If you’re looking for a great summer read then look no further than the gorgeous new YA novel Under a Dancing Star by Laura Wood, published on 4th July by Scholastic. A captivating coming-of-age story set in 1930s, it will sweep you into a glorious, romantic summer haze!
Under a Dancing Star by Laura Wood
In 1930s England, Bea’s parents want her married off to keep the family estate alive. but she longs for adventure. A golden summer in Italy with her bohemian Uncle opens up a whole new world, which includes Ben , a handsome, infuriating artist. Sparks fly between the quick-witted pair until one night, under the stars, a challenge is set – can they put aside their teasing and have the perfect summer romance? There is only one rule – they absolutely must not fall in love.

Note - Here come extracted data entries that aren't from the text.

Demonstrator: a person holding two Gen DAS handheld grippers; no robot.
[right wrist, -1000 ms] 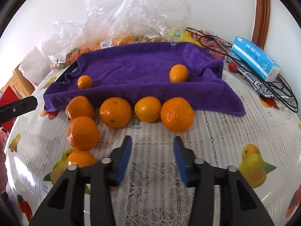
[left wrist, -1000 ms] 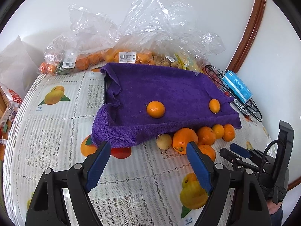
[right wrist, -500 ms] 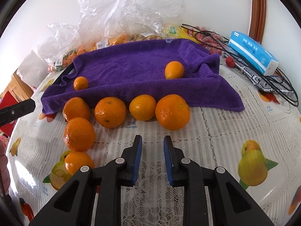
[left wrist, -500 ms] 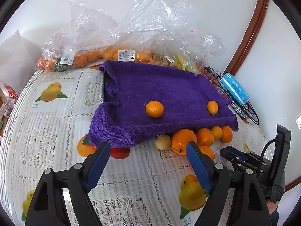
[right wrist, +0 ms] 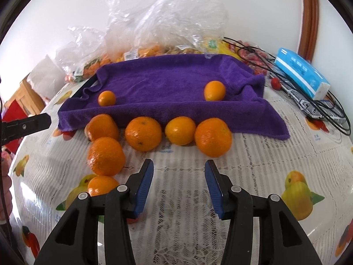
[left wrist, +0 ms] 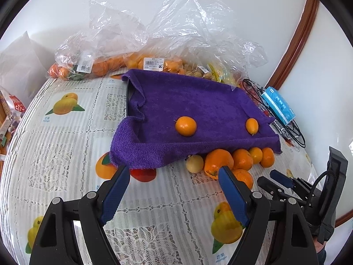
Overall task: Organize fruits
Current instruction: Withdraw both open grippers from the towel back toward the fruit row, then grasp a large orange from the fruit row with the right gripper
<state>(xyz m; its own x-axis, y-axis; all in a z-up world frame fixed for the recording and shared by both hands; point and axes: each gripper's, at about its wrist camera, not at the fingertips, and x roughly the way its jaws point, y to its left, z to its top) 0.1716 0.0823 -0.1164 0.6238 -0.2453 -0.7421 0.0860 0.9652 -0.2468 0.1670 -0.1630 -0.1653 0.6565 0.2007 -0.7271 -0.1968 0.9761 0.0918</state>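
Both claws hang over the desk [right wrist: 253, 154], which wears a lace cloth printed with fruit. On the left claw [left wrist: 174, 176] the blue pads stand wide apart with nothing between them, near the front hem of the purple towel [left wrist: 198, 101]. On the right claw [right wrist: 179, 165] the jaws are opening, also empty, just short of a row of oranges [right wrist: 143, 133] lying against the towel's near edge. Two smaller oranges [right wrist: 106, 98] rest on the towel, well apart. Behind it lie clear plastic bags [left wrist: 154, 33] holding more fruit, and to the right a blue tissue pack [right wrist: 302, 75] lies on black cables.
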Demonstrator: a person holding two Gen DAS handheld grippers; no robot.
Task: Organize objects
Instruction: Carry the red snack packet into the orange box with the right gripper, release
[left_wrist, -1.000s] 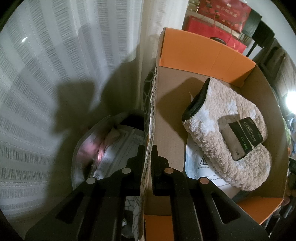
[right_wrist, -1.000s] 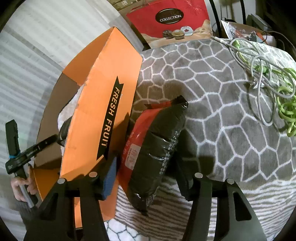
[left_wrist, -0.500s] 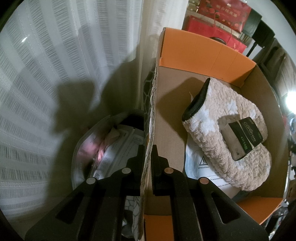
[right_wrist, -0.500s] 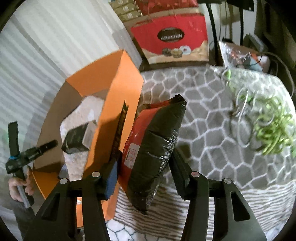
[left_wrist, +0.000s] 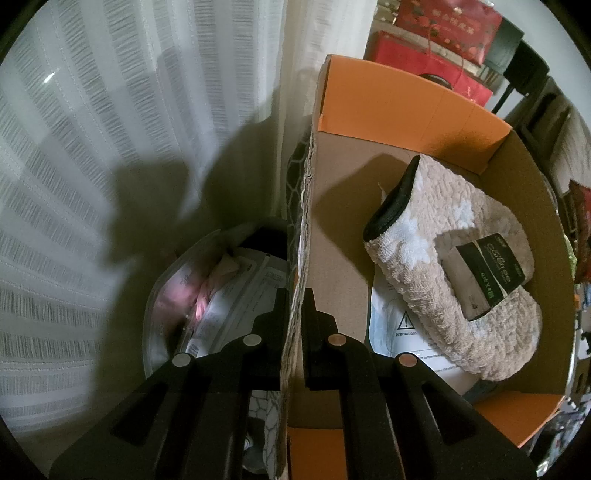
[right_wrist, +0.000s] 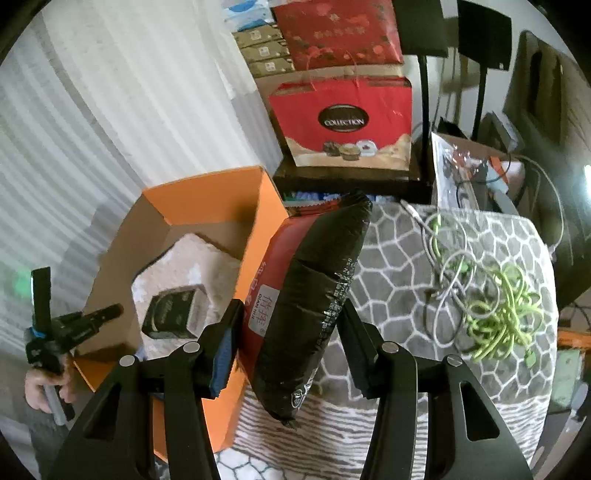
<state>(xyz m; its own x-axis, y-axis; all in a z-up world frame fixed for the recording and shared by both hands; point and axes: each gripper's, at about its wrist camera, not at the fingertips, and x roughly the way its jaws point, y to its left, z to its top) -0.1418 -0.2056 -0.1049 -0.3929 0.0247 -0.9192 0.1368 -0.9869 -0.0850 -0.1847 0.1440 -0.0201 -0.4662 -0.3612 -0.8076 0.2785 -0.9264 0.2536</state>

Beatrice Langton has never quite fulfilled her parents expectations of being a dutiful daughter – in fact far from it. Her fascination with nature and scientific discovery, her desire for exploration and freedom do not sit well with her parents plans for marrying her off to a rich husband, thereby saving the crumbling family estate and ancestral home of Langton Hall. Exasperated with Beatrice’s behaviour, which in their eyes is not becoming to a young lady of 17 years, her parents think that sending her to stay with her Uncle in Italy for the summer will drum some sense into her – but they couldn’t be more wrong! For Beatrice’s Uncle, after the death of his wife, has take up with a flamboyant artist and they live a wonderfully bohemian life, with her young cousin Hero, offering an open house to artists from all over the world who want somewhere inspirational to work. So Beatrice, or Bea as she is called by her young cousin, suddenly has a world of wonder opened up to her, set against the backdrop of the beautiful Italian countryside.
Beautifully described throughout, Under a Dancing Star, brings to life a whirlwind summer romance and is a wonderful exploration of first love. The stifling world of British aristocracy contrasts with the exuberant world occupied by those who can live as they choose. The looming clouds of war and references to fascism and the approaching peril invade the summer haze at times and bring a dose of reality. The price of freedom is often loss of some kind which we see in the wonderful cast of characters Bea meets including, Ben, whose mother died and who ran away from an orphanage as a young boy. But the heart of the novel is Bea’s self-discovery, her new found feelings of love which are as transformational as the butterflies she likes to study and the realisation that she can choose her future. Under a Dancing Star really does make the perfect summer read!